**PROBLEM STATEMENT:** From the entries below, transcribe exactly the lines between the line holding "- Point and" and the line holding "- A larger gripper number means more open", inclusive; skip all other lines.

**DATA LISTING:**

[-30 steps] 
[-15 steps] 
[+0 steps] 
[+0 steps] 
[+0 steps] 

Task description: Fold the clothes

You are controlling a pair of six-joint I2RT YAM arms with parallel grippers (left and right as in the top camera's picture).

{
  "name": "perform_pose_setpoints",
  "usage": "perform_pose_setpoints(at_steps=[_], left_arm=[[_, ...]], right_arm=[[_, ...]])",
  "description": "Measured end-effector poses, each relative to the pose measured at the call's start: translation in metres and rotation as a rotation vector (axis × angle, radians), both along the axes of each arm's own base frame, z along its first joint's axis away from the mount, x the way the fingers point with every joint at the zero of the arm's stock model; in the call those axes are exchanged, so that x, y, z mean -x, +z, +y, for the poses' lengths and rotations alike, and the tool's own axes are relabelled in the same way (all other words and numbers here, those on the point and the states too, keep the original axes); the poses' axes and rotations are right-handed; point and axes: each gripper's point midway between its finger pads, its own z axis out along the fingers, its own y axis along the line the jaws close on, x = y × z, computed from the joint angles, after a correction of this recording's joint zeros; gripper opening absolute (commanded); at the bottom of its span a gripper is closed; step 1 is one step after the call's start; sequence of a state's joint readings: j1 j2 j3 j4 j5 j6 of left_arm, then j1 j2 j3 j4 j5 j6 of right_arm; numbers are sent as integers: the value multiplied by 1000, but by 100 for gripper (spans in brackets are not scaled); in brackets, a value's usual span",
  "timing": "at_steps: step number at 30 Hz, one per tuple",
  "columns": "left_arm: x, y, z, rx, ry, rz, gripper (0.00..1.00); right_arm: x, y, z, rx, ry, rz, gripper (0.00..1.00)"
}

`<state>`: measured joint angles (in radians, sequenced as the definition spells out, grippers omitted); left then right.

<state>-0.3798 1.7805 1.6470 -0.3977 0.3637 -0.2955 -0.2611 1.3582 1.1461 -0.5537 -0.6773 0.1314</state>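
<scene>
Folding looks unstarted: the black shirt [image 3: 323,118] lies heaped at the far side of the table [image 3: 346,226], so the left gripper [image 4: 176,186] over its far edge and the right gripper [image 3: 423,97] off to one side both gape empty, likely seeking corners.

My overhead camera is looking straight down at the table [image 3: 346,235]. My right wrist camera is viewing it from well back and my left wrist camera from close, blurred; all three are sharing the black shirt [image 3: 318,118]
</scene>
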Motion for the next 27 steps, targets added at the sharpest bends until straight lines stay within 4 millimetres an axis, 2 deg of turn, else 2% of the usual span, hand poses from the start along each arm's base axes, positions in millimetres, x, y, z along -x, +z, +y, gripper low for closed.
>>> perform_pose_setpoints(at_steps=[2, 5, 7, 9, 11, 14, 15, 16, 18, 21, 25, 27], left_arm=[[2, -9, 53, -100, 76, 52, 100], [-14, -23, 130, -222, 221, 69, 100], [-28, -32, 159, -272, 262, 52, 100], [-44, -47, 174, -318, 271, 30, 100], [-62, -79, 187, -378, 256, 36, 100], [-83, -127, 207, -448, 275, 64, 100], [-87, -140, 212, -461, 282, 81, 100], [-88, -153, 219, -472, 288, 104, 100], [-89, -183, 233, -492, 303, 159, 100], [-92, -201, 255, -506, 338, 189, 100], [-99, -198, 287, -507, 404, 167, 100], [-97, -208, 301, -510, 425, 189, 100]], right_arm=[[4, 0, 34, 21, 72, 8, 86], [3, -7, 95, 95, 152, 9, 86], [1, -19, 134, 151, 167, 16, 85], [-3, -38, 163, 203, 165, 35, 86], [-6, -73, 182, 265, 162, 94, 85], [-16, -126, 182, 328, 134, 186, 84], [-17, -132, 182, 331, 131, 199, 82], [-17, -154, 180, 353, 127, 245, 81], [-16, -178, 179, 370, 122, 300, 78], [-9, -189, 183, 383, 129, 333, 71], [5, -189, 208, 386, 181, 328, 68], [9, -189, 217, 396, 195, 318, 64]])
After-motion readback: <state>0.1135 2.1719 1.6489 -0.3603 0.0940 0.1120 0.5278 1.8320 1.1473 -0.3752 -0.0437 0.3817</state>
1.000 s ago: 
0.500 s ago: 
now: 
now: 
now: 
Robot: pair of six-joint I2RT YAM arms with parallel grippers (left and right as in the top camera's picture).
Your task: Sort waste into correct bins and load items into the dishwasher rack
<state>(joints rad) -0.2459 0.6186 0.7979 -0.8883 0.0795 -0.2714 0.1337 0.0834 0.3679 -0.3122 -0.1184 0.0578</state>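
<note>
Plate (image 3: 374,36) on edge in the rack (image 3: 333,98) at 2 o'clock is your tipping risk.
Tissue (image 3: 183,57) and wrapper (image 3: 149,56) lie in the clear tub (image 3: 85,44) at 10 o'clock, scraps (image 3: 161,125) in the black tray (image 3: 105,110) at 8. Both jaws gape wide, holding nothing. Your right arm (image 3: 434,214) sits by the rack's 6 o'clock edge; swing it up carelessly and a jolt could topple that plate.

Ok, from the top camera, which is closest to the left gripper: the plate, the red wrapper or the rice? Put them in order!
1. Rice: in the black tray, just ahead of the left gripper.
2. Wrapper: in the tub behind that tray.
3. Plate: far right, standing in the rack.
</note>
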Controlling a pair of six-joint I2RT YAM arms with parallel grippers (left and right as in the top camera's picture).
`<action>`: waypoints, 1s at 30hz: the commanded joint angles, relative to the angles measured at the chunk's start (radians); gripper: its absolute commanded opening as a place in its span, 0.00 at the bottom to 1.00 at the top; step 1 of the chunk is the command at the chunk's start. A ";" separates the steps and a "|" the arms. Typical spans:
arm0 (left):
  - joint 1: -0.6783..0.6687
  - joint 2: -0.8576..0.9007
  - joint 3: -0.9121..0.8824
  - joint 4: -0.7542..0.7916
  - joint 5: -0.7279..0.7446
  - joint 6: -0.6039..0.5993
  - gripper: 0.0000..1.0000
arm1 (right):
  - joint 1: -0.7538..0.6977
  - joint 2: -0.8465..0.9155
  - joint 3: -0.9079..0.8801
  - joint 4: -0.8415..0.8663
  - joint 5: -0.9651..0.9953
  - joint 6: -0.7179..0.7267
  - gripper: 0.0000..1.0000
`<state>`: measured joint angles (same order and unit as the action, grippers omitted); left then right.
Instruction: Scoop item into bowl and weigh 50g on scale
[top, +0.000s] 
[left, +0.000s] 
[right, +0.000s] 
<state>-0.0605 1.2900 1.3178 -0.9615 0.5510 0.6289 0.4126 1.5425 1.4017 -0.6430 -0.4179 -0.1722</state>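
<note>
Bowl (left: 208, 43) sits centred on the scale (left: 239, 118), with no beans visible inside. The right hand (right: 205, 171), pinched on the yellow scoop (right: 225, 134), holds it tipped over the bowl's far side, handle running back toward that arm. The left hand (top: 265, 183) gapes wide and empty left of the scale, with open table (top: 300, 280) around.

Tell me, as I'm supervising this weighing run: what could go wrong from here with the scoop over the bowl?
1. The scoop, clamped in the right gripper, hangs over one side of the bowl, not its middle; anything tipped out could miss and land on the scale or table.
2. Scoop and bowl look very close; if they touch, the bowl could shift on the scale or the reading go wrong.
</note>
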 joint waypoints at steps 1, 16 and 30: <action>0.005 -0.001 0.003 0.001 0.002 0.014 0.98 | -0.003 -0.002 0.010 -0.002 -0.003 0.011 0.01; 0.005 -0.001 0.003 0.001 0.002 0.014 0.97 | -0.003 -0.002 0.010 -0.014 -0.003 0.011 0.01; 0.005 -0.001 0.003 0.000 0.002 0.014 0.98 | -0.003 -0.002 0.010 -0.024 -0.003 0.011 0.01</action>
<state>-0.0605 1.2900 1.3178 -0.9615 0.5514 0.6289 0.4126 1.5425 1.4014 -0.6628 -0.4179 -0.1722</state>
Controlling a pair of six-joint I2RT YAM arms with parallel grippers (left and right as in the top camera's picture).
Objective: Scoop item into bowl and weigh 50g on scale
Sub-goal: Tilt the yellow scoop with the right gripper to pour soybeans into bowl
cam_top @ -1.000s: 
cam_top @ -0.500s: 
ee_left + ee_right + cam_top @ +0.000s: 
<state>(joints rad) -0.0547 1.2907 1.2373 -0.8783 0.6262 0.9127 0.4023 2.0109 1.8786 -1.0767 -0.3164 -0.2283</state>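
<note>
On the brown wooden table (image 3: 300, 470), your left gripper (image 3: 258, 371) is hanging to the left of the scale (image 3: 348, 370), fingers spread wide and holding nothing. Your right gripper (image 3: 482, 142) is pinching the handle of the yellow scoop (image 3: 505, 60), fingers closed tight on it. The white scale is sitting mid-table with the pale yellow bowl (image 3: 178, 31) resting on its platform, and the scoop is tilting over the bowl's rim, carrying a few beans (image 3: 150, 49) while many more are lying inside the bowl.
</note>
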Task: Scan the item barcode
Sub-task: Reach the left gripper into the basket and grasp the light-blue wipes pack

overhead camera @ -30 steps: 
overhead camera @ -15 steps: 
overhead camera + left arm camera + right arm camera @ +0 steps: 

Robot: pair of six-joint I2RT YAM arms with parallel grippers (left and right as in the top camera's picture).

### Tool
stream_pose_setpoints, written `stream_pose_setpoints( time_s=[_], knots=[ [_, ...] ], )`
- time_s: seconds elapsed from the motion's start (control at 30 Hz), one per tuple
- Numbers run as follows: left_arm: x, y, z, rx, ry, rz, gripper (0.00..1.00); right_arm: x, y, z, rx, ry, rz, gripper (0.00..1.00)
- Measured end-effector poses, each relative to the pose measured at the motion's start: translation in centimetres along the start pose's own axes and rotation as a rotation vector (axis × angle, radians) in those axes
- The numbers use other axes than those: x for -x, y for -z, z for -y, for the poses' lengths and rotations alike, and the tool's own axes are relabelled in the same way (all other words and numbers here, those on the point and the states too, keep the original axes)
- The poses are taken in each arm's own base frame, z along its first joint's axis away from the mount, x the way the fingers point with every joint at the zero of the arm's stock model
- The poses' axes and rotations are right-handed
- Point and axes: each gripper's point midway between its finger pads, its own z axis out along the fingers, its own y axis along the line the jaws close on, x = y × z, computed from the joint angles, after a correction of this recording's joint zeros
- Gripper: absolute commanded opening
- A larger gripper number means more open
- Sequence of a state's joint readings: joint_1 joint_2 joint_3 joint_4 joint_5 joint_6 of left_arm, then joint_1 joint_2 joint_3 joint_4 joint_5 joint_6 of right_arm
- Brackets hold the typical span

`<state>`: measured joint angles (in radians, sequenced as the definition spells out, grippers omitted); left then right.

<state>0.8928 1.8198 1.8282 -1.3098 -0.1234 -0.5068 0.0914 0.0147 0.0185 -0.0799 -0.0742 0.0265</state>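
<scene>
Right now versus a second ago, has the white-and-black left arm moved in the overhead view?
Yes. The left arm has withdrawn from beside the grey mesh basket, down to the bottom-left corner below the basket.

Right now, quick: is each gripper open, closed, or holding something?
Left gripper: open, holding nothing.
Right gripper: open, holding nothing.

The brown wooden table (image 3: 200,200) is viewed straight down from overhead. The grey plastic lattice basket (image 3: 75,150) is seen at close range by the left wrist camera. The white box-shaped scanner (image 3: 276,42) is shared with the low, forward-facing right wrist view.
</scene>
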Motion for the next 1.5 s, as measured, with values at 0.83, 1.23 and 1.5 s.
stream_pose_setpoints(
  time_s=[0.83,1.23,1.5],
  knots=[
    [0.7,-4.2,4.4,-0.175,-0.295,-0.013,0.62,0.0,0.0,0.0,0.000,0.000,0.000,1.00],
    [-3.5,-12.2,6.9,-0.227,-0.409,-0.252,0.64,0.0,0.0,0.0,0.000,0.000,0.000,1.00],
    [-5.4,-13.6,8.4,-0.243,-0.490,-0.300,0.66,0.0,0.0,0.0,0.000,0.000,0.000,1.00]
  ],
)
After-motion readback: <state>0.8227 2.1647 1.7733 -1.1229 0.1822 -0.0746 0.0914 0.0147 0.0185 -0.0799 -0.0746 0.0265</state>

**THE ANSWER:**
- Point and axes: each gripper's point midway between its finger pads, its own z axis out along the fingers, its own y axis along the line the jaws close on, x = y × z, computed from the joint angles, after a correction of this recording's joint zeros
- Gripper: absolute commanded opening
- A larger gripper number means more open

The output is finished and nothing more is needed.